REQUIRED WORK: Report, as a bare number, how many lines of the material below contain the word "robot".
── SUPPLIED ENTRIES ──
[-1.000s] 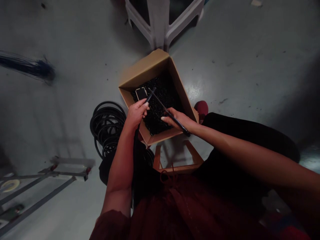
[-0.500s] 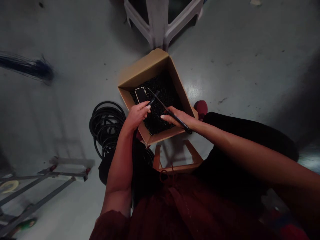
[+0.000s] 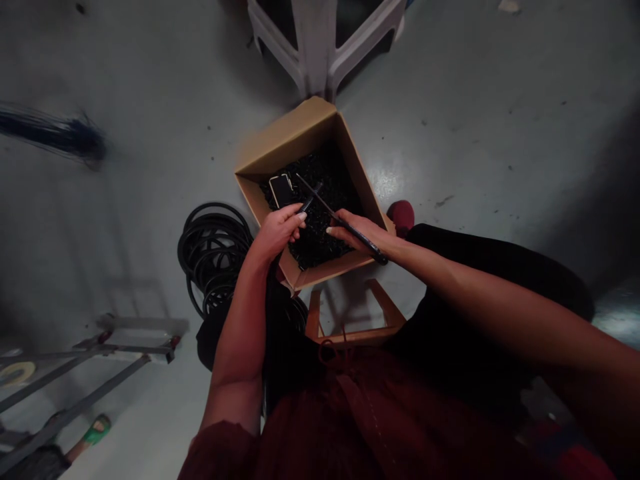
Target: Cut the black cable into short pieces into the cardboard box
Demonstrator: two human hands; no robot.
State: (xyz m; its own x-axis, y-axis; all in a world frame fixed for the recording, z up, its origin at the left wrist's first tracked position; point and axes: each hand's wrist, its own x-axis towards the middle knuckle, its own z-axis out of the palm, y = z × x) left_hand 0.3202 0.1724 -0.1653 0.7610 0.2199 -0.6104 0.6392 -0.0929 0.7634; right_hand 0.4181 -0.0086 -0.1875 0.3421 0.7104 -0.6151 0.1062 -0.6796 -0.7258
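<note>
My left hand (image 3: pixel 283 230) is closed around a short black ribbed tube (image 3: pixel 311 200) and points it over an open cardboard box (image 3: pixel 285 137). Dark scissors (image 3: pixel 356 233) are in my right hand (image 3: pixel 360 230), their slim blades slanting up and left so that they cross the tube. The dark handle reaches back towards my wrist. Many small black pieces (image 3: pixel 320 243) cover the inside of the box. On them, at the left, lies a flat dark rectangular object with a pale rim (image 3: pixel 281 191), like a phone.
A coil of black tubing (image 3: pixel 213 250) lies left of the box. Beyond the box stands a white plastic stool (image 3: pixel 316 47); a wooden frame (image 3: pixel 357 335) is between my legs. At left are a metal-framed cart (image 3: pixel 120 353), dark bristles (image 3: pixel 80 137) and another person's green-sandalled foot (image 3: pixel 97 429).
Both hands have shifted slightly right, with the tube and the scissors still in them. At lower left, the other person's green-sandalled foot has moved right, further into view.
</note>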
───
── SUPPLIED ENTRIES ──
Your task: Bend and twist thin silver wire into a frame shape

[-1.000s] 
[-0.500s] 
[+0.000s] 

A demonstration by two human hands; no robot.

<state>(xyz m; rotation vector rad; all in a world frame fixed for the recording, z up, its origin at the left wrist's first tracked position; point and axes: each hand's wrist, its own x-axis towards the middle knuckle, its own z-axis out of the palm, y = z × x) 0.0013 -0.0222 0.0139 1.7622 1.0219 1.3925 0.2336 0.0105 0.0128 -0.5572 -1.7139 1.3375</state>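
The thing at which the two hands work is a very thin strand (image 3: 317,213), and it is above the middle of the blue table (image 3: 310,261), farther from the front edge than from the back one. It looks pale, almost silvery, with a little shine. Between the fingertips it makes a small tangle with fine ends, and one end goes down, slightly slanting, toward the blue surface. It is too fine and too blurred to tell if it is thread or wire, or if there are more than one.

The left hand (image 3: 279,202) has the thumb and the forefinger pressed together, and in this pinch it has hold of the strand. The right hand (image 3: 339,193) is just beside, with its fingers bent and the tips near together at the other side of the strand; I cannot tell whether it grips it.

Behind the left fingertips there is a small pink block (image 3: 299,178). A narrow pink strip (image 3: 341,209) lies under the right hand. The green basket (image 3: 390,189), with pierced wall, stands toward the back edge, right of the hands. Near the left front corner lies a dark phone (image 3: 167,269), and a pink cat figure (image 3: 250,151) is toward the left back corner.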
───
PROBLEM SOLUTION: 2